QoS Rejection Policy Flags

fsched supports QoS (Quality of Service) rejection policy flags to control behavior when jobs exceed resource limits. With these flags, administrators can control scheduling policies more granularly.

tip

This feature applies to fsched 10.101 and later.

Flag Details

DenyOnMaxPerJob

When DenyOnMaxPerJob is set, if a job requests resources that exceed the QoS per-job maximum resource limit (MaxTRESPerJob), the job is rejected immediately instead of entering the queue.

Use cases:

  • Strictly limit per-job resource usage.
  • Avoid users submitting oversized jobs that occupy the queue for a long time.

DenyOnMaxPerUser

When DenyOnMaxPerUser is set, if a job would cause the user's resource usage to exceed the QoS per-user maximum resource limit (MaxTRESPerUser), the job is rejected immediately instead of entering the queue.

Use cases:

  • Strictly limit per-user resource usage.
  • Prevent a single user from consuming too many cluster resources.

DenyOnGrp

When DenyOnGrp is set, if a job would cause the group's resource usage to exceed the QoS group maximum resource limit (GrpTRES), the job is rejected immediately instead of entering the queue.

Use cases:

  • Strictly limit total resource usage for a group.
  • Avoid a group's jobs over-consuming cluster resources.

How to Use

View QoS Flags

sacctmgr show qos format=name,flags

Set Rejection Policy Flags

Use sacctmgr to set QoS flags:

# Set a single flag
sacctmgr modify qos <qos_name> set flags=DenyOnMaxPerJob

# Set multiple flags
sacctmgr modify qos <qos_name> set flags=DenyOnMaxPerJob,DenyOnMaxPerUser

# Add a flag to existing flags
sacctmgr modify qos <qos_name> set flags+=DenyOnGrp

Remove Rejection Policy Flags

# Remove a specific flag
sacctmgr modify qos <qos_name> set flags-=DenyOnMaxPerJob

Configuration Examples

Example 1: Limit Per-Job Resources and Reject Oversized Jobs Immediately

  1. Create a QoS and set the per-job maximum CPU count to 16.
sacctmgr add qos limited_job
sacctmgr modify qos limited_job set MaxTRESPerJob=cpu=16
  1. Set the DenyOnMaxPerJob flag.
sacctmgr modify qos limited_job set flags=DenyOnMaxPerJob
  1. Associate the QoS with a user.
sacctmgr modify user alice account=myaccount set qos=limited_job
  1. Test: when user alice submits a job requesting more than 16 CPUs, it is rejected immediately.
alice@head:~$ sbatch -n 20 job.sh
sbatch: error: Batch job submission failed: Job violates accounting/QOS policy

Example 2: Limit Total User Resources and Reject Oversized Jobs Immediately

  1. Create a QoS and set the per-user maximum CPU count to 32.
sacctmgr add qos limited_user
sacctmgr modify qos limited_user set MaxTRESPerUser=cpu=32
  1. Set the DenyOnMaxPerUser flag.
sacctmgr modify qos limited_user set flags=DenyOnMaxPerUser
  1. Associate the QoS with a user.
sacctmgr modify user bob account=myaccount set qos=limited_user
  1. Test: when user bob already has jobs using 24 CPUs, submitting another job requesting 16 CPUs will be rejected immediately.
bob@head:~$ squeue -u bob
JOBID PARTITION NAME USER ST TIME NODES NODELIST(REASON)
101 partition job1 bob R 0:30 3 compute[1-3]
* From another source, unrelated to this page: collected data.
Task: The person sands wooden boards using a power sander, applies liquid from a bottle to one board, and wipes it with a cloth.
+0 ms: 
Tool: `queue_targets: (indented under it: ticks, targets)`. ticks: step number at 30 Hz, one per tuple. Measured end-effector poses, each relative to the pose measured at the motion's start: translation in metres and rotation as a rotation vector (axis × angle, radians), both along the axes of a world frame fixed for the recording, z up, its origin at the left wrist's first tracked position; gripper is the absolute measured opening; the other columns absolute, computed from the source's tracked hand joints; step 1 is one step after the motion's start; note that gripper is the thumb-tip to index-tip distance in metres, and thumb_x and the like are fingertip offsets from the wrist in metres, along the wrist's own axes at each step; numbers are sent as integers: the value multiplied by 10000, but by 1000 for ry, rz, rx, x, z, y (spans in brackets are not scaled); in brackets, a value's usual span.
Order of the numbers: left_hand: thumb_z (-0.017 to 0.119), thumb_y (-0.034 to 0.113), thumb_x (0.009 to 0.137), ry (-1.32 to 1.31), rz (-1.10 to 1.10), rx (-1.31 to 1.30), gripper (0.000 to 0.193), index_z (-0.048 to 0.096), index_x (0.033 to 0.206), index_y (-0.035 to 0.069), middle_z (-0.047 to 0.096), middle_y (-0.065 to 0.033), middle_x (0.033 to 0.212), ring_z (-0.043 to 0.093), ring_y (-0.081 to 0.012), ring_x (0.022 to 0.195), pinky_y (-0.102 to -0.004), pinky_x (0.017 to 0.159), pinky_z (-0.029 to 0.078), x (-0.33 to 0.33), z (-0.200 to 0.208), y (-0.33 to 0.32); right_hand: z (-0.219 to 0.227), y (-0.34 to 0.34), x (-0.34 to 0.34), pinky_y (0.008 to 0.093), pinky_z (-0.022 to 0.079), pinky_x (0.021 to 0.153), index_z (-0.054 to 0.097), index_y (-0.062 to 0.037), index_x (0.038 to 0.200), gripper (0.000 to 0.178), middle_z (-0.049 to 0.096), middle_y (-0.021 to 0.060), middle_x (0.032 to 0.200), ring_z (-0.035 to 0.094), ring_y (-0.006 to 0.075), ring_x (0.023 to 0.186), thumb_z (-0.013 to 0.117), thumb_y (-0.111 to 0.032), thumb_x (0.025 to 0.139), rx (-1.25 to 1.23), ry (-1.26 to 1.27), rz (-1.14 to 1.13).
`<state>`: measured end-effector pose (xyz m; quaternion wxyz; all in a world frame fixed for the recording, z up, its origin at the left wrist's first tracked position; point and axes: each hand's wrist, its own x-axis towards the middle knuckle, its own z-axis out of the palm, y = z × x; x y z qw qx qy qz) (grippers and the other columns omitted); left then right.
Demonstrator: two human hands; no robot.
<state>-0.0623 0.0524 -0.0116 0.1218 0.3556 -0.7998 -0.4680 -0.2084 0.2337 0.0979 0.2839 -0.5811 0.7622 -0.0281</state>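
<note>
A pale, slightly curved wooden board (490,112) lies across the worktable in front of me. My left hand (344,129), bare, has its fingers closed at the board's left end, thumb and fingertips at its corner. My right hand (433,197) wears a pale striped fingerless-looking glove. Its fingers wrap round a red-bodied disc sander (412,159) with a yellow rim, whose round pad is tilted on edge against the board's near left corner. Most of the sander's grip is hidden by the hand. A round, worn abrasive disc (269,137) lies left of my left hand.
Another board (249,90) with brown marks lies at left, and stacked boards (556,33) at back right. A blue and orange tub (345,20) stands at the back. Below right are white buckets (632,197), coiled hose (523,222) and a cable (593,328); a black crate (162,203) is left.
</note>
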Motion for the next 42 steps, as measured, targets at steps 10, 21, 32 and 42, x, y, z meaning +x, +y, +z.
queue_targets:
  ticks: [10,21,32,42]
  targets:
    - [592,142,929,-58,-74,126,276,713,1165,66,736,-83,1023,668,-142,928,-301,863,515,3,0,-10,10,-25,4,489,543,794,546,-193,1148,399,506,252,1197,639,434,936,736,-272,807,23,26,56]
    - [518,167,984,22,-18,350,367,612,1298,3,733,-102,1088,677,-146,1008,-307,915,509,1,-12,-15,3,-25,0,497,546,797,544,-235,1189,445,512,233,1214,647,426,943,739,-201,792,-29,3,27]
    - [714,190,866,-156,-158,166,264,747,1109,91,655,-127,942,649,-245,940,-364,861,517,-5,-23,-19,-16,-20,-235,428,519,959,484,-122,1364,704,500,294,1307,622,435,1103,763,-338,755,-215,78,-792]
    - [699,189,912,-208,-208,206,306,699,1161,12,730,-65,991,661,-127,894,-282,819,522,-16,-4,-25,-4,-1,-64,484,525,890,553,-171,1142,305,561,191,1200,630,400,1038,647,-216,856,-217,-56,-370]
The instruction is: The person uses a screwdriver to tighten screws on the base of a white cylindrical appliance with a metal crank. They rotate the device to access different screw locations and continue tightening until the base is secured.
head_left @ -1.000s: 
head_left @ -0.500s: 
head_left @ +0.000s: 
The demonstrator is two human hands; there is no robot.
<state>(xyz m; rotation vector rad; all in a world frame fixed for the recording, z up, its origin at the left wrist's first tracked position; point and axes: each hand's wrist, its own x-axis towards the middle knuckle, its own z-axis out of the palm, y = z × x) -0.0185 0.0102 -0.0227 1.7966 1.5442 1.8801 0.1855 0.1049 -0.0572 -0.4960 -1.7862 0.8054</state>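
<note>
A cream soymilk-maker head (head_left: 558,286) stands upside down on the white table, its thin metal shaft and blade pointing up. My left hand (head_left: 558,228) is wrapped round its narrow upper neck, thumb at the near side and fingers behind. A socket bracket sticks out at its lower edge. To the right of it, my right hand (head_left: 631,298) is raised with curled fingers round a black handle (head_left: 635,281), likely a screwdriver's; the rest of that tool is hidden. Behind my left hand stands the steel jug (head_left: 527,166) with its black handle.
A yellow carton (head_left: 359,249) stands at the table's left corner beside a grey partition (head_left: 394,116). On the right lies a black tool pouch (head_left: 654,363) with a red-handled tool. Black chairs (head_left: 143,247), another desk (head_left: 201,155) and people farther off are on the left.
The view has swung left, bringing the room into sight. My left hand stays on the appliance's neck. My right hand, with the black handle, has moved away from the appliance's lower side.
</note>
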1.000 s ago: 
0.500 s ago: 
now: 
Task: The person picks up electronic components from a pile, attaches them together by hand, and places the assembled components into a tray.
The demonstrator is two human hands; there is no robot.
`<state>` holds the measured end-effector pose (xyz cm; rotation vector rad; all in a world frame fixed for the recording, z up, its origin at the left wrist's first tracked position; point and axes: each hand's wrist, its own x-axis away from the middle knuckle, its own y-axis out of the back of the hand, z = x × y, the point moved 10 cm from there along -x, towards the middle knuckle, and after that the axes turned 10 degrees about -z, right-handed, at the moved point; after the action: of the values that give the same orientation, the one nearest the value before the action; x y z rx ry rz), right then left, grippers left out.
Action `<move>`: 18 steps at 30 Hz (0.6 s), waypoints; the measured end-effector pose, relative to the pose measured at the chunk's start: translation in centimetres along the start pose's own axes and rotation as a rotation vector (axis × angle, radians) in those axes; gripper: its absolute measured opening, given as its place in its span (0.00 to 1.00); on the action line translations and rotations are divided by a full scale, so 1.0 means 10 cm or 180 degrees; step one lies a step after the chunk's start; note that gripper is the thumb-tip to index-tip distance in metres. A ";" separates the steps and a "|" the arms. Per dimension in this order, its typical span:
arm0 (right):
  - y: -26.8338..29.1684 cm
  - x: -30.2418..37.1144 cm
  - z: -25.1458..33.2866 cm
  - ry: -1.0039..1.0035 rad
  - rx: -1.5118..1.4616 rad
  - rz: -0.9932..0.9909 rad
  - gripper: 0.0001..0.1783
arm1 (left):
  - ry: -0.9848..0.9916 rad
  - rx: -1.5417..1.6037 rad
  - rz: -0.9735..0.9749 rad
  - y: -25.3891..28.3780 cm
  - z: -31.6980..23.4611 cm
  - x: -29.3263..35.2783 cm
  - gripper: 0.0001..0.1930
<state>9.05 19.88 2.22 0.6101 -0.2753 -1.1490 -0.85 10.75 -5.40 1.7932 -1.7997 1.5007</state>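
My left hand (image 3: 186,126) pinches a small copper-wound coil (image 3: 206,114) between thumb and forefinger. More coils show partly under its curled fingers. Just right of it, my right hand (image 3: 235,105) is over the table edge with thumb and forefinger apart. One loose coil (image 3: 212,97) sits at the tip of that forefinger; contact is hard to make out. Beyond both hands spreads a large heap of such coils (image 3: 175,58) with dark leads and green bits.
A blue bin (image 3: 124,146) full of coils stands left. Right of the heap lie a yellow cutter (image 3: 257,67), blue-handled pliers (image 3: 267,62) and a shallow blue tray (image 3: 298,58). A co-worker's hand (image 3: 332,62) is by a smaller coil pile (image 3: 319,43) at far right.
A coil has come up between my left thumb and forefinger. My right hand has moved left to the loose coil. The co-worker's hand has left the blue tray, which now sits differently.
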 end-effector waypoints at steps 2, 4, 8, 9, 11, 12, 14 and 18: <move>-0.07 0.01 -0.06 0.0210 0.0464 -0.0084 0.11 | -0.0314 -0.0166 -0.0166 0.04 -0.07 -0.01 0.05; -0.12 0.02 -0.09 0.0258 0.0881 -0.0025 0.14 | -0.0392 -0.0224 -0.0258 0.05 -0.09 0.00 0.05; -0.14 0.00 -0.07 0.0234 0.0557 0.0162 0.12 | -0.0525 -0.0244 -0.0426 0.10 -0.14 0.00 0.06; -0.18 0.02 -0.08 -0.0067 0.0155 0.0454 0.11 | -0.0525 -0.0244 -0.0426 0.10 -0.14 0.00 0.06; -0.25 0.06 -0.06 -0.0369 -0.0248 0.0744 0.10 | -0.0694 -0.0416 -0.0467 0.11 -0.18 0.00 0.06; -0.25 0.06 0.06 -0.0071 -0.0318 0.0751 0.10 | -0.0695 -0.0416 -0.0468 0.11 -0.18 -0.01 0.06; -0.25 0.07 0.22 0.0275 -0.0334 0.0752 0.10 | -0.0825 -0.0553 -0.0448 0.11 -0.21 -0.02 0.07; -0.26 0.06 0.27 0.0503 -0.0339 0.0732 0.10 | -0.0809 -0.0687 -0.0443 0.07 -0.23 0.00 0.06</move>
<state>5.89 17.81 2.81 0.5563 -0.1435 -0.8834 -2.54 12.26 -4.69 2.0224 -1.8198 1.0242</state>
bob@head:~$ sbatch -n 16 job2.sh
sbatch: error: Batch job submission failed: Job violates accounting/QOS policy

Example 3: Combine Multiple Flags

  1. Create a QoS and set multiple limits.
sacctmgr add qos strict_qos
sacctmgr modify qos strict_qos set MaxTRESPerJob=cpu=16
sacctmgr modify qos strict_qos set MaxTRESPerUser=cpu=32
sacctmgr modify qos strict_qos set GrpTRES=cpu=64
  1. Set all three rejection policy flags at the same time.
sacctmgr modify qos strict_qos set flags=DenyOnMaxPerJob,DenyOnMaxPerUser,DenyOnGrp

With this configuration:

  • A single job requesting more than 16 CPUs will be rejected.
  • A new job will be rejected when the user's total usage exceeds 32 CPUs.
  • A new job will be rejected when the group's total usage exceeds 64 CPUs.

Behavior Comparison

Without Rejection Policy Flags (Default Behavior)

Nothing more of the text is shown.